Escribir el cine
Toda una gran estirpe de cineastas norteamericanos se nos está muriendo de unos años a esta parte. Esa estirpe, que abarca desde la comedia al drama de ideas, es la de los hijos del New Deal americano, los que se formaron entre fines de los veinte y de los treinta, los que cuando mueren en esta década de agresiva opulencia han cumplido entre los 80 y los 90 con todo un futuro a sus espaldas, los que, como Capra, contaron la felicidad del optimismo rooseveltiano, los que, como Brooks, quisieron llegar al fondo de la preocupación social rooseveltiana. Uno creía que el mundo era naturalmente bueno; el otro, que con algo de persuasión podía llegar a serlo.Muchas de las películas de Brooks responden al criterio de denuncia social de Elmer Gantry, un fundamentalismo religioso de cuando la palabra no era, como hoy, de uso corriente; Semilla de maldad, con esas escuelas de barrios negro-deprimidos en las que la vida valía, como hoy, menos que un libro de texto; Lord Jim o La gata sobre el tejado de cinc, sobre el sentimiento de culpa y pecado, como hoy, de la civilización blanca, anglosajona y protestante. Siempre grandes temas, sentimientos positivos, cine político anterior a la ola Costa Gavras. En su pedagogía Brooks siempre supo que había que contar una historia, que los conceptos, incluso en Los hermanos Karamazov, debían tener una vida independiente del mensaje.

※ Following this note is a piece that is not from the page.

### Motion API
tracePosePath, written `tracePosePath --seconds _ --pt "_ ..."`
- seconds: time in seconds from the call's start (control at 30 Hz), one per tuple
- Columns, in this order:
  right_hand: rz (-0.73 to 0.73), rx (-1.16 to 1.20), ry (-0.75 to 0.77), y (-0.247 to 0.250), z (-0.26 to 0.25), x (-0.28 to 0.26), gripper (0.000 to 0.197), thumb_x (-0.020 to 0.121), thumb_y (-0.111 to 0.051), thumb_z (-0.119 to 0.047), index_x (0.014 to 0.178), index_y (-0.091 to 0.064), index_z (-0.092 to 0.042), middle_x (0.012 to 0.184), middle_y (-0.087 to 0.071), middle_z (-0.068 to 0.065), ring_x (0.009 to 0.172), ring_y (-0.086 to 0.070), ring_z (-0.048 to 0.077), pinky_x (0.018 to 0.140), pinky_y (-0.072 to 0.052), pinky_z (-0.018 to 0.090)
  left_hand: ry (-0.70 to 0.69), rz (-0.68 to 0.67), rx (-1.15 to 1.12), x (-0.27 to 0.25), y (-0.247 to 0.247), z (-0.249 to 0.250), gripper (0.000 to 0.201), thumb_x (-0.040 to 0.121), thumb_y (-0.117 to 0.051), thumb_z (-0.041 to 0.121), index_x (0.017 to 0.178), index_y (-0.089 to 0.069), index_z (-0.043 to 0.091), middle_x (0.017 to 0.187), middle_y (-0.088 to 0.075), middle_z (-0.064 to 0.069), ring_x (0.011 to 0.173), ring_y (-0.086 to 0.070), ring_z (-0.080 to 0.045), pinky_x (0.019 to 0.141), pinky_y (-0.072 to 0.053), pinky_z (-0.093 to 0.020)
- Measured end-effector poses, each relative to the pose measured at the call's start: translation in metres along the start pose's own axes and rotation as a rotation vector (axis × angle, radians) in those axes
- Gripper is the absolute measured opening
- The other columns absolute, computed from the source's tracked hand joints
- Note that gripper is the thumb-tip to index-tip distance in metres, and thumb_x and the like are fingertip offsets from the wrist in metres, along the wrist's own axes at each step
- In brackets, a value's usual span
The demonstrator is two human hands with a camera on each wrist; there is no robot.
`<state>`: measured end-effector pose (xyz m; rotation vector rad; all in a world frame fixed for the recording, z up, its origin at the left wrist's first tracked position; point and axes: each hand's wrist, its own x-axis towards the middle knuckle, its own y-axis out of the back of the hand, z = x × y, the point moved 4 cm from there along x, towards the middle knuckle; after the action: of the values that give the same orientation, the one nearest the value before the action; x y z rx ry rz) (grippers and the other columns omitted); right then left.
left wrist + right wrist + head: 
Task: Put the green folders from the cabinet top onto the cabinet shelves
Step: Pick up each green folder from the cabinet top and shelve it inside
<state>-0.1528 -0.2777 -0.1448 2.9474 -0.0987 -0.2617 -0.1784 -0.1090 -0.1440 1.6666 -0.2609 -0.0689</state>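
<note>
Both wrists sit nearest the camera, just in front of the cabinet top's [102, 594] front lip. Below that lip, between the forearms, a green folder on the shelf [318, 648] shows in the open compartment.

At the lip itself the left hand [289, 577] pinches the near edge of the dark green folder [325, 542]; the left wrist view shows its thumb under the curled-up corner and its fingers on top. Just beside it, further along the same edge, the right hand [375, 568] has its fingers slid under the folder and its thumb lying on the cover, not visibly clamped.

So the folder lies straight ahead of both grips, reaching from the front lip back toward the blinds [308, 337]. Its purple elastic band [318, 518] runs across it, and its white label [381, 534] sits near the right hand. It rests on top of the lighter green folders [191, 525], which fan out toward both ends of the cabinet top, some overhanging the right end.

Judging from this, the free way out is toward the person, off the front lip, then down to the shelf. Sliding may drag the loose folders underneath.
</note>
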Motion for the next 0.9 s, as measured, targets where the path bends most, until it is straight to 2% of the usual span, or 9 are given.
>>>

En sus últimos años como realizador, sin embargo, aquellas antiguas certezas menguaron sin remedio. Así, Los profesionales es la historia de unas apariencias engañosas, de una inversión de personajes; el comando de rescate es, sin saberlo, una banda de secuestradores; igualmente, en Muerde la bala los héroes están no ya cansados sino hasta las narices de lo que han hecho con su vida, su vida con ellos.
Richard Brooks usaba la cámara como una pluma. Escribía su cine. Cuando dirigía no era propiamente moderno. Hoy tampoco es por ello antiguo.